:: Task goal ::
Please set down the listing exactly, from the first line to the last.

^^^^^^^^

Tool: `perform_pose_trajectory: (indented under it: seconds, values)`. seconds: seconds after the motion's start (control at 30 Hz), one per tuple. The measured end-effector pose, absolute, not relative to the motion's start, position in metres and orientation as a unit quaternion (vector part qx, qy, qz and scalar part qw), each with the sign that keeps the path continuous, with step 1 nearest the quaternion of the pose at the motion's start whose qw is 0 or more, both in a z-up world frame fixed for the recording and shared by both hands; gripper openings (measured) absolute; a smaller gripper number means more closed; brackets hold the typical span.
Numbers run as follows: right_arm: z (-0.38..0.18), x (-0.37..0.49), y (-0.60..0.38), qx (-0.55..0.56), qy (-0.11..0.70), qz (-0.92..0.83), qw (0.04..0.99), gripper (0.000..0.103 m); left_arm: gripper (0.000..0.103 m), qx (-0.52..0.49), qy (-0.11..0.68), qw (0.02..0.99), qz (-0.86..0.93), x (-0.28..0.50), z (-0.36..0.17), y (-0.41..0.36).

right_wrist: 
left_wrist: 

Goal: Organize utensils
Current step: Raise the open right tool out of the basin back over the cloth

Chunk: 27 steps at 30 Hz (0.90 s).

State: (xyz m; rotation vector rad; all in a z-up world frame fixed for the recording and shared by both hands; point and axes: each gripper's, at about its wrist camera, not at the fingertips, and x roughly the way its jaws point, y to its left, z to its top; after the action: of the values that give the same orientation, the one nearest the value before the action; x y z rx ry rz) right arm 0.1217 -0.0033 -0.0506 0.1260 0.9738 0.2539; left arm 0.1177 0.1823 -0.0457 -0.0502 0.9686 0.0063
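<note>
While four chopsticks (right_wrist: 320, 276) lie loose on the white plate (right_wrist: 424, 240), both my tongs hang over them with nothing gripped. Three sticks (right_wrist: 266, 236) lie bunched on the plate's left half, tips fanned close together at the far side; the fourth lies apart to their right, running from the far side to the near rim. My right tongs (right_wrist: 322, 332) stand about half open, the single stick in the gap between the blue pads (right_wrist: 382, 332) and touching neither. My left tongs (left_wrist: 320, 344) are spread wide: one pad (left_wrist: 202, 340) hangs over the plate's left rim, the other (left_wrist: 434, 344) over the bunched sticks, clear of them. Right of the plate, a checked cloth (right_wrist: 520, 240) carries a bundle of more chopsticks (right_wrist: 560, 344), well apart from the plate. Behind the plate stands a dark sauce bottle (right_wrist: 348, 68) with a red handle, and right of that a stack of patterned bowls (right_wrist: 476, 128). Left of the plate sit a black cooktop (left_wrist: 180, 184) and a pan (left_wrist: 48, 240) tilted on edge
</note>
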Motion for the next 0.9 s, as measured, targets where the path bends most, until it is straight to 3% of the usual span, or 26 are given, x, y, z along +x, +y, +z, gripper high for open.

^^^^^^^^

:: Result for this exercise ::
Tool: `perform_pose_trajectory: (indented under it: seconds, values)`. seconds: seconds after the motion's start (control at 30 Hz), one per tuple. The measured end-effector pose, absolute, not relative to the motion's start, position in metres and orientation as a unit quaternion (vector part qx, qy, qz and scalar part qw), each with the sign that keeps the path continuous, with step 1 nearest the quaternion of the pose at the motion's start whose qw is 0 or more, both in a z-up world frame fixed for the recording and shared by both hands; gripper openings (measured) absolute; a smaller gripper number means more closed; brackets hold the typical span.
Numbers run as follows: right_arm: z (-0.38..0.18), x (-0.37..0.49), y (-0.60..0.38), qx (-0.55..0.56), qy (-0.11..0.70), qz (-0.92..0.83), qw (0.04..0.99), gripper (0.000..0.103 m); left_arm: gripper (0.000..0.103 m), qx (-0.52..0.49), qy (-0.11..0.68), qw (0.02..0.99), qz (-0.86..0.93), x (-0.28..0.50), z (-0.36..0.17), y (-0.41..0.36).

right_wrist: 
left_wrist: 

Goal: Organize utensils
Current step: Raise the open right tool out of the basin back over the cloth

Chunk: 27 steps at 30 Hz (0.90 s).

State: (xyz m; rotation vector rad; all in a z-up world frame fixed for the recording and shared by both hands; point and axes: each gripper's, at about its wrist camera, not at the fingertips, and x roughly the way its jaws point, y to its left, z to its top; after the action: of the values that give the same orientation, the one nearest the value before the action; x y z rx ry rz) right arm 0.1217 -0.0033 -0.0506 0.1260 0.9738 0.2539; left arm 0.1177 0.1823 -0.0457 -0.0502 0.9686 0.0063
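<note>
While four chopsticks (right_wrist: 320, 276) lie loose on the white plate (right_wrist: 424, 240), both my tongs hang over them with nothing gripped. Three sticks (right_wrist: 266, 236) lie bunched on the plate's left half, tips fanned close together at the far side; the fourth lies apart to their right, running from the far side to the near rim. My right tongs (right_wrist: 322, 332) stand about half open, the single stick in the gap between the blue pads (right_wrist: 382, 332) and touching neither. My left tongs (left_wrist: 320, 344) are spread wide: one pad (left_wrist: 202, 340) hangs over the plate's left rim, the other (left_wrist: 434, 344) over the bunched sticks, clear of them. Right of the plate, a checked cloth (right_wrist: 520, 240) carries a bundle of more chopsticks (right_wrist: 560, 344), well apart from the plate. Behind the plate stands a dark sauce bottle (right_wrist: 348, 68) with a red handle, and right of that a stack of patterned bowls (right_wrist: 476, 128). Left of the plate sit a black cooktop (left_wrist: 180, 184) and a pan (left_wrist: 48, 240) tilted on edge
</note>
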Motion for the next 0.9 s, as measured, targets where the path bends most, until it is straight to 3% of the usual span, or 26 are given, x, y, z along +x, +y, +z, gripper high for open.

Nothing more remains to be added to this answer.